DIRECTIONS FOR THIS TASK — Across all the entries below, how many lines mention the string "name"? Respond with a single number.

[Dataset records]
____________

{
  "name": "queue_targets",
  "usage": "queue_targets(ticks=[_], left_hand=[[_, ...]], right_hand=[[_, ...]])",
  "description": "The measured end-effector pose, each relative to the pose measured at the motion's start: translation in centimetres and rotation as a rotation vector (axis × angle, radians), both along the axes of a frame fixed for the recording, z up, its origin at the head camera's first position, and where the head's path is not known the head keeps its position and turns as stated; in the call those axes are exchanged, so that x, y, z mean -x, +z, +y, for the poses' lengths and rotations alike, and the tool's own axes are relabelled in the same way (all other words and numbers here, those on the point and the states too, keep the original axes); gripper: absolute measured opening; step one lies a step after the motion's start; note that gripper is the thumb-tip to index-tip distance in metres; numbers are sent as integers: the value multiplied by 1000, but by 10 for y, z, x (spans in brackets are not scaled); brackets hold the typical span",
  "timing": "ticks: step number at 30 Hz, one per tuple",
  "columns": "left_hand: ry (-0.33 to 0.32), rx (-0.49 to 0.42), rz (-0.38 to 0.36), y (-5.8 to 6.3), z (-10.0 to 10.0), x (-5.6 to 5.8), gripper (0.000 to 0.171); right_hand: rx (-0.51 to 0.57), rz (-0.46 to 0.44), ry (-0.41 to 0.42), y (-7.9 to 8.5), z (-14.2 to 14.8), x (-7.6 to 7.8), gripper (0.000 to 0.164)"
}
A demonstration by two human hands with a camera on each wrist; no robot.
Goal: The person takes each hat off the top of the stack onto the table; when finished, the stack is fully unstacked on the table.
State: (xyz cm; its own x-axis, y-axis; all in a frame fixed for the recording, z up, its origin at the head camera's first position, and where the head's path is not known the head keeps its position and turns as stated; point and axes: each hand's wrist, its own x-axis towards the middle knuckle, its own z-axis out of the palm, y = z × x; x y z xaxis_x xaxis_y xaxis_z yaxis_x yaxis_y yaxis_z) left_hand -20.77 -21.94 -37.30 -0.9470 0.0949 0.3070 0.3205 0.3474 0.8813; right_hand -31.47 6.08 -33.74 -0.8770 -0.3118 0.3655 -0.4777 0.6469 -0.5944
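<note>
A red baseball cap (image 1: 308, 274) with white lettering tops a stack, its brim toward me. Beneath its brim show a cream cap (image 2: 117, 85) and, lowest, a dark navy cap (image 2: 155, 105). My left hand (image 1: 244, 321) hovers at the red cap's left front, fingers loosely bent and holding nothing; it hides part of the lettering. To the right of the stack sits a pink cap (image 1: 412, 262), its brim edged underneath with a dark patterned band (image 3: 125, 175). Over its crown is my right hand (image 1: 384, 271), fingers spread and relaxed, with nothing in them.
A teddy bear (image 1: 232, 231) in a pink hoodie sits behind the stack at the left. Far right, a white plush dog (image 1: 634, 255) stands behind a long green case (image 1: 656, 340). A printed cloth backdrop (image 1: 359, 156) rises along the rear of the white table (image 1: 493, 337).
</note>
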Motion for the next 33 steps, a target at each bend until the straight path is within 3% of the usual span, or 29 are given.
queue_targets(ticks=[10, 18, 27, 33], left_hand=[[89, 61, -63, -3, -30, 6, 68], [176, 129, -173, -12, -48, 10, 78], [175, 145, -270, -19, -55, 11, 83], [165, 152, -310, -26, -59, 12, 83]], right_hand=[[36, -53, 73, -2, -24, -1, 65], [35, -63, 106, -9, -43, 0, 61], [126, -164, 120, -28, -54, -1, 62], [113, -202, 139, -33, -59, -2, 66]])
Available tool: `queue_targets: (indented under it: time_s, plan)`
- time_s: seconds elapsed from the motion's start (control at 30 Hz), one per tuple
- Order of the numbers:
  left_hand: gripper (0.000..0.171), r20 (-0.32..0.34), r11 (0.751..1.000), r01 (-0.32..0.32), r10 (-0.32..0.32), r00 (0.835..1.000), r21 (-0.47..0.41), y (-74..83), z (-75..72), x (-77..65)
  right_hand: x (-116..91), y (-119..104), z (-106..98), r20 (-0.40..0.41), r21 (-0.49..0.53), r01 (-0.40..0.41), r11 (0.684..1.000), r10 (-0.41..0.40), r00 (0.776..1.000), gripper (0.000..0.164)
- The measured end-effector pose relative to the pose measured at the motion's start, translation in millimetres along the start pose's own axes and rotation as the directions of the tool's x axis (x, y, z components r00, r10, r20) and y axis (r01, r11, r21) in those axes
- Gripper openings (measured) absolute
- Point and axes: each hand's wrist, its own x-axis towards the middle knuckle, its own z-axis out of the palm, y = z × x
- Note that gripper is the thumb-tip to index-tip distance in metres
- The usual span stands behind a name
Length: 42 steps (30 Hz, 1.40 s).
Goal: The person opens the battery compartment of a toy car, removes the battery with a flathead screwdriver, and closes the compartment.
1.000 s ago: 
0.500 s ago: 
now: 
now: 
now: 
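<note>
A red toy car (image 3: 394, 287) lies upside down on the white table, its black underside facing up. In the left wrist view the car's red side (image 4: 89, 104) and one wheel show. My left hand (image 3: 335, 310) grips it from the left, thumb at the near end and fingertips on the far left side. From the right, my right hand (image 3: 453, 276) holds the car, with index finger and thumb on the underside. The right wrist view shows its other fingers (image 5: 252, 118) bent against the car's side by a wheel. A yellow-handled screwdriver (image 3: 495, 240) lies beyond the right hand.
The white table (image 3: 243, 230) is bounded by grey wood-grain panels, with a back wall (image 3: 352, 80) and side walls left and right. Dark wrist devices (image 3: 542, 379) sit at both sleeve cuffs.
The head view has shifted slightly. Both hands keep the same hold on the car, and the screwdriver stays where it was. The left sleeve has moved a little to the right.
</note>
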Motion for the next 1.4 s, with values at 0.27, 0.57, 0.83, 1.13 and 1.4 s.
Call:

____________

SOLUTION TO THIS PROBLEM — 2